■ **Problem details**
Only the lines that hold "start" should be in the answer, each copied from the data below.

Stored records
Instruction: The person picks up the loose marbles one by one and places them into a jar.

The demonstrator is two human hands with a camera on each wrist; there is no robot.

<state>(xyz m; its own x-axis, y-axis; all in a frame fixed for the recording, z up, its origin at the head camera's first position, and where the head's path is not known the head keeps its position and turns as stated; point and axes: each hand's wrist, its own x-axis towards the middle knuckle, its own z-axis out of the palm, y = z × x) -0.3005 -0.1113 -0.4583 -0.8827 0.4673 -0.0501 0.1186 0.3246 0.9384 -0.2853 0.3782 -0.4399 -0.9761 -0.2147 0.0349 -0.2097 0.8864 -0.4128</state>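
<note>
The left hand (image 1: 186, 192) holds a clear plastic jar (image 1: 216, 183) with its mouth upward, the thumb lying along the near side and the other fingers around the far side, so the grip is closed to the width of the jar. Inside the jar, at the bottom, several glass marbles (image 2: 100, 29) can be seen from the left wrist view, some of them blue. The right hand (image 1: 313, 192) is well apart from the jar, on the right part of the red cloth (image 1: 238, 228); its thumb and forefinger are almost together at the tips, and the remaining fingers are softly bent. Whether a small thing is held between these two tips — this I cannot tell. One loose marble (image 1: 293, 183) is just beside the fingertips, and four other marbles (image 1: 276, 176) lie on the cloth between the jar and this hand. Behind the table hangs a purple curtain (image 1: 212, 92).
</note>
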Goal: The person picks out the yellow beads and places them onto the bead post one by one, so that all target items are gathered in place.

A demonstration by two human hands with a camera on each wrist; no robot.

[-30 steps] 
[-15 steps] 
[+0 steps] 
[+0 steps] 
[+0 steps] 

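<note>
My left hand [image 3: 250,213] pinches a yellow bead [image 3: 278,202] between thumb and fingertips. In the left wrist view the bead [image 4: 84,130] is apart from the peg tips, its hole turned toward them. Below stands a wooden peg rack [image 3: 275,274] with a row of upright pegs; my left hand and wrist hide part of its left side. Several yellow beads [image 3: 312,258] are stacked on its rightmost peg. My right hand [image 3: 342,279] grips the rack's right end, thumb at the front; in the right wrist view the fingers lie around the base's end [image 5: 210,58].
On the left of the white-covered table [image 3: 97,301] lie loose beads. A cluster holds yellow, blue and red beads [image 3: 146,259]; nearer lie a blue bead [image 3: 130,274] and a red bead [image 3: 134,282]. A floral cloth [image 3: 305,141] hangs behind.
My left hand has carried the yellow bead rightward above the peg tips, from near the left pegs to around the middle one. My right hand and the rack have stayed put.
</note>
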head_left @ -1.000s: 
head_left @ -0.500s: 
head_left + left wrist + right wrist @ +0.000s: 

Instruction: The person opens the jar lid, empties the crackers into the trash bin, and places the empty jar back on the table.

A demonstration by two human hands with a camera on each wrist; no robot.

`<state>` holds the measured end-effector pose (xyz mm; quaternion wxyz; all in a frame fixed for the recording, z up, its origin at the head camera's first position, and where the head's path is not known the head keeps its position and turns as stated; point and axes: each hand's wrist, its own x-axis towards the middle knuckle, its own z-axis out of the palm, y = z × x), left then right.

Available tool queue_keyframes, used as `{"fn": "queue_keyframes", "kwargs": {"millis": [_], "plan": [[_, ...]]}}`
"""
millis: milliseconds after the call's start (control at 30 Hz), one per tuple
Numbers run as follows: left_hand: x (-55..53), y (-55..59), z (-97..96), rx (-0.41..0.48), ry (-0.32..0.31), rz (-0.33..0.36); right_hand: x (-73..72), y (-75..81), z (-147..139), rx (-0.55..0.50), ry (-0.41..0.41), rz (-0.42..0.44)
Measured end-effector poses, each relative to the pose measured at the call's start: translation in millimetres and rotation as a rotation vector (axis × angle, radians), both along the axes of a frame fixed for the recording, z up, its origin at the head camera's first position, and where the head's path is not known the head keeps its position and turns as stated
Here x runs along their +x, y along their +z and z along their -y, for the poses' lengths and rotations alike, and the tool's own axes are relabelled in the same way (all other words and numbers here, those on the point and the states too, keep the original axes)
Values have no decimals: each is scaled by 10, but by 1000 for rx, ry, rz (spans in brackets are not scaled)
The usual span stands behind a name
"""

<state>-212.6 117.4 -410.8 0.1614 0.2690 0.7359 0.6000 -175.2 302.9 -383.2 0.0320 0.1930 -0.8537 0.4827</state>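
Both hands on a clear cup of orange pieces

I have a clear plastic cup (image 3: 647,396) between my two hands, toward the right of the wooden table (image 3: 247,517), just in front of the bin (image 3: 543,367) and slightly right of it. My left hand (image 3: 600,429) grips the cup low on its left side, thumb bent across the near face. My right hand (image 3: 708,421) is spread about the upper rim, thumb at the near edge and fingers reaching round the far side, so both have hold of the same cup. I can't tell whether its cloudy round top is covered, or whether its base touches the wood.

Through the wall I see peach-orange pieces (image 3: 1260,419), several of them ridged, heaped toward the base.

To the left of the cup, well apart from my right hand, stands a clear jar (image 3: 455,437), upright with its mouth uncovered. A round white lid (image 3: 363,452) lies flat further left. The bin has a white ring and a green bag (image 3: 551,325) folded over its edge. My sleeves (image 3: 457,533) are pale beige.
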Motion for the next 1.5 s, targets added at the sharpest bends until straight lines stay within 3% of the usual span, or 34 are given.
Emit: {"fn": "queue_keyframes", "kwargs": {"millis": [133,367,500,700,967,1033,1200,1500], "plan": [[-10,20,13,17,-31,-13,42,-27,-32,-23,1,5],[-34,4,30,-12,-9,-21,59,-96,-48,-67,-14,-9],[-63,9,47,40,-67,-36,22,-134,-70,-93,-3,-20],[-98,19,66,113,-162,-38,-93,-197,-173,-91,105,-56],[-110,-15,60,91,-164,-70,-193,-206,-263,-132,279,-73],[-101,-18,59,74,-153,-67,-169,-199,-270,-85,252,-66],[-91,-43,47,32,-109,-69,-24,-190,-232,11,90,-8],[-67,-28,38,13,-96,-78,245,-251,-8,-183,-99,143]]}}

■ **Solved exercise**
millis: milliseconds after the call's start (control at 30 Hz), one per tuple
Measured end-effector poses, each relative to the pose measured at the call's start: translation in millimetres and rotation as a rotation vector (axis × angle, radians), both along the axes of a frame fixed for the recording, z up, its origin at the head camera's first position, and where the head's path is not known the head keeps its position and turns as stated

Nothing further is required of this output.